Both groups were evaluated through the Helkimo anamnestic index (Ai) (Ai0 no symptom, AiI mild, AiII severe symptom) and the dysfunction index (Di) [28] defined as the presence of 5 clinical signs: mandibular mobility, TMJ function, TMJ pain, muscular pain, and pain during movement. The calculated Di score divided patients into 3 groups: Di0 (no symptoms), DiI (mild temporomandibular disease [TMD]), DiII (moderate TMD) and DiIII (severe TMD).

2.2. Statistical Analysis

The Kolmogorov–Smirnov test showed a not normal distribution of the variables; therefore, a non-parametric approach was adopted. The Chi2 test was applied referring to the categorical variables to compare JIA and control groups. The relationship analysis between the MRI findings and the mean duration of disease was performed through the Chi2 test. With reference to numerical variables, the Mann–Whitney test was applied to compare the groups. In order to assess any significant interdependence between the mean disease duration and VAS vs. the other clinical parameters, the Spearman correlation test was used.
All numerical variables are reported as median and interquartile range (IQR), whereas the categorical data are presented as numbers and percentages. Statistical analyses were performed using SPSS 25.0 statistical software for Windows (SPSS Inc., Chicago, IL, USA). p-values < 0.05 were considered statistically significant.

3. Results

3.1. Descriptive Analysis

All patients completed the study successfully. The median age of the JIA patients was 13.9 (10.9–15.3) years and that of the healthy patients was 14.3 (11.6–17.2) years.
The demographic and clinical characteristics did not show significant differences (p < 0.05) among the groups (Table 1). The test group showed a mean JIA onset of 12.2 (11.3–13) years, with TMJs symptoms onset at 12.9 (12.3–13.4) years. The mean duration of the disease in the test group was 5.9 (3.1–9.2) years. The sample was composed of 15 females (60.0%) and 10 males (40.0%), which presented polyarticular forms (10 patients, 40.0%), oligoarticular forms (7 patients, 28.0%), systemic form of JIA (4 patients, 16.0%), psoriatic arthritis (2 patients, 8.0%), and EAS forms (2 patients, 8.0%) (Figure 1). Furthermore, 16.0% (4 patients) of JIA patients presented uveitis.
Regarding drug therapy, 60.0% of patients (9 females, 6 males) undergo a combination therapy (NSAID associated with immunosuppressor drug-methotrexate). Only 24.0% of JIA patients (4 females, 2 males) needed the addition of the biologic drug (Etanercept), while 16.0% of patients (2 females, 2 males) undergo only one type of drug (NSAIDs or methotrexate).
Regarding laboratory data, monitoring of the inflammatory and autoantibody parameters of the JIA group of patients with TMJ involvement documented a clear prevalence of alterations in the female sex, moderately increased ESR values in 68.0% of the examined population. The dosages of CRP and ANA antibodies appeared to be increased by 60.0% and 68.0%, respectively. The positivity of the rheumatoid factor stood out in 80% (20 patients, including 9 males and 11 females) of the JIA subjects.
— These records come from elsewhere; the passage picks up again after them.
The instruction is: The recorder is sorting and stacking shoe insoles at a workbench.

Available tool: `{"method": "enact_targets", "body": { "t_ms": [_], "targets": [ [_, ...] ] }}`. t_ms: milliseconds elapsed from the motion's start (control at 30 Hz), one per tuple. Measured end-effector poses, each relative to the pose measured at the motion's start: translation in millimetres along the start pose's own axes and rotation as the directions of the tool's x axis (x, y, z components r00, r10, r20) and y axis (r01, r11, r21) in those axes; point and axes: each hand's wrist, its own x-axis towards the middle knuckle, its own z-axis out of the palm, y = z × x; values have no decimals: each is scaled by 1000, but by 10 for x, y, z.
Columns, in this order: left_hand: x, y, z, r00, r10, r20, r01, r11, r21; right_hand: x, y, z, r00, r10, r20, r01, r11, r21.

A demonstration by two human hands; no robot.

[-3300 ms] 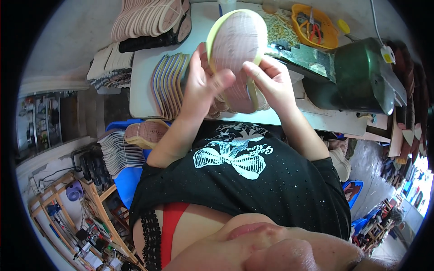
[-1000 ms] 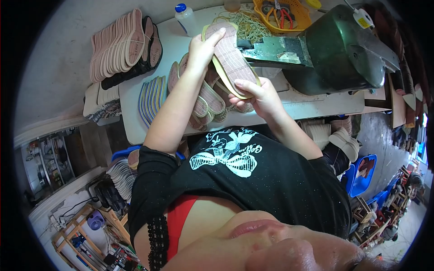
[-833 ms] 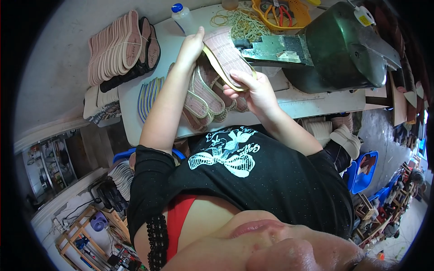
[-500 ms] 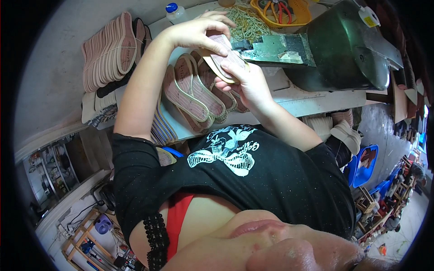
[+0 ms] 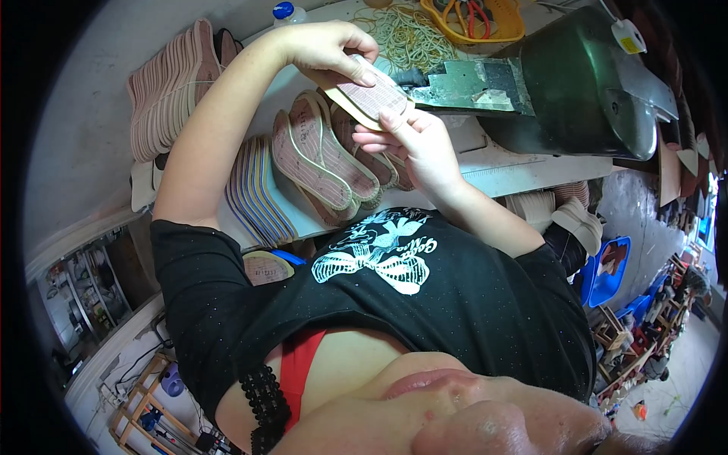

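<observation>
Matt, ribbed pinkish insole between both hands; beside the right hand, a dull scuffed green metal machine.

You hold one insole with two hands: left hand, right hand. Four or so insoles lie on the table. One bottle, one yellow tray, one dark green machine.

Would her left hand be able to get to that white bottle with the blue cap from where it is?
Probably yes, once freed. The left hand hovers close to the bottle with only bare table between, but with the right hand it is holding an insole.
</observation>
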Motion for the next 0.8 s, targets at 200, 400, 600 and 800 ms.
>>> {"method": "enact_targets", "body": {
  "t_ms": [200, 400, 600, 800],
  "targets": [
    [-175, 115, 50, 995, -93, 41, 95, 995, -33, 20, -30, -17, 1000, -1, 4, 1, 996, 86],
    [-378, 400, 280, 948, -315, 32, 301, 865, -400, 22, -62, -85, 1000, 3, 25, -5, 997, 81],
    [-456, 454, 390, 942, -332, -48, 315, 924, -216, 26, -91, -127, 1000, 3, 30, -6, 996, 91],
    [-445, 642, 532, 848, -527, -50, 517, 844, -142, 58, -75, -221, 998, -57, 4, 56, 996, 66]
  ]
}}
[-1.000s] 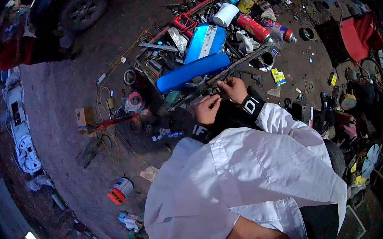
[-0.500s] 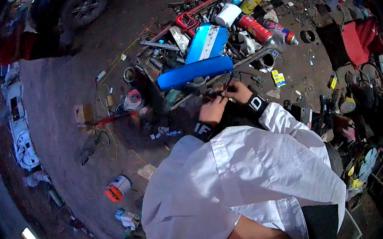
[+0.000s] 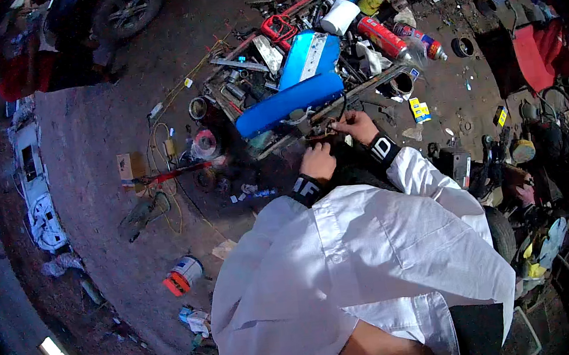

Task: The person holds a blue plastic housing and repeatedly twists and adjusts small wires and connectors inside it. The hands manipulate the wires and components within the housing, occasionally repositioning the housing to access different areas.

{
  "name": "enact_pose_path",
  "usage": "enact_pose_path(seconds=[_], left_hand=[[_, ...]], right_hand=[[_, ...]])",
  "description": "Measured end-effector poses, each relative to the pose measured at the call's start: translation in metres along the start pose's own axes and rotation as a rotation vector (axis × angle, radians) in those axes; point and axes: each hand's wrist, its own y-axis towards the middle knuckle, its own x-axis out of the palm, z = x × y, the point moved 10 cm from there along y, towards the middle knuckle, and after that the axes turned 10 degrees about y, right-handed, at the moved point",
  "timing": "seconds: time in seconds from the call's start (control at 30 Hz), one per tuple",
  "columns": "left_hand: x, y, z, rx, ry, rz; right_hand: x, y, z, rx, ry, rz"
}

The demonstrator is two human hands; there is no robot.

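My right hand (image 3: 358, 128) is closed at the near edge of a tool tray (image 3: 281, 144), fingertips pinched together. A thin dark cord or hose (image 3: 344, 105) rises beside those fingers; whether they grip it or some other small part cannot be made out. Just to its left and nearer to me is my left hand (image 3: 318, 162), its fingers curled inward over a dark area. What lies in it, if anything, is hidden. Right beyond both hands, a curved glossy blue panel (image 3: 291, 105) rests across the tray. Behind that stands a blue piece with a silver band (image 3: 310, 58).
Spray cans, including a red one (image 3: 382, 37), a white canister (image 3: 339, 17) and red cable (image 3: 278, 29) crowd the tray. Tape rolls (image 3: 204, 143) and yellow cords lie left of it. An orange-and-white tub (image 3: 183, 275) stands on the floor; a vehicle wheel (image 3: 128, 12) is far left.
My hands have come apart: the left has drawn back slightly toward me, while the right stays near the tray edge. The view has shifted a little.
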Motion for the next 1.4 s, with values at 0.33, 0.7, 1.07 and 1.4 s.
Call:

3.2. Clinical Findings and Patient-Reported Symptoms

The JIA group showed statistically significant reduction (p < 0.001) regarding the clinical findings such as maximal mouth opening, left and rightward laterotrusion, and protrusion comparing to the control group (Table 2).
Furthermore, regarding the patient-reported symptoms (TMJ sounds, reduced mouth opening, and pain), the comparisons among the two groups showed statistically significant differences (p < 0.001). A total of 22 patients (88.0%) in the JIA group reported a reduction of maximum mouth opening, while 21 patients (84.0%) reported the presence of TMJ sounds. Regarding the TMJ-related pain severity, the median VAS score in JIA patients was 8.2 (7–9.1), whereas the healthy patients reported a median value of 2.5 (1.7–3.1) (p < 0.001).
A greater number of JIA patients showed at least one clinical finding or symptom compared to the healthy patients (p < 0.05).

3.3. Clinical-Gnathological Evaluation

A higher percentage of JIA group patients showed TMJ dysfunction compared to healthy patients (p < 0.001) (Table 3, Figure 2). More specifically, crepitation and clicking were present in 17 and 23 patients, respectively. Furthermore, over 50% JIA patients presented TMJ and muscle tenderness (p < 0.05).

3.4. Helkimo Anamnestic Index (Ai) and Dysfunction Index (Di)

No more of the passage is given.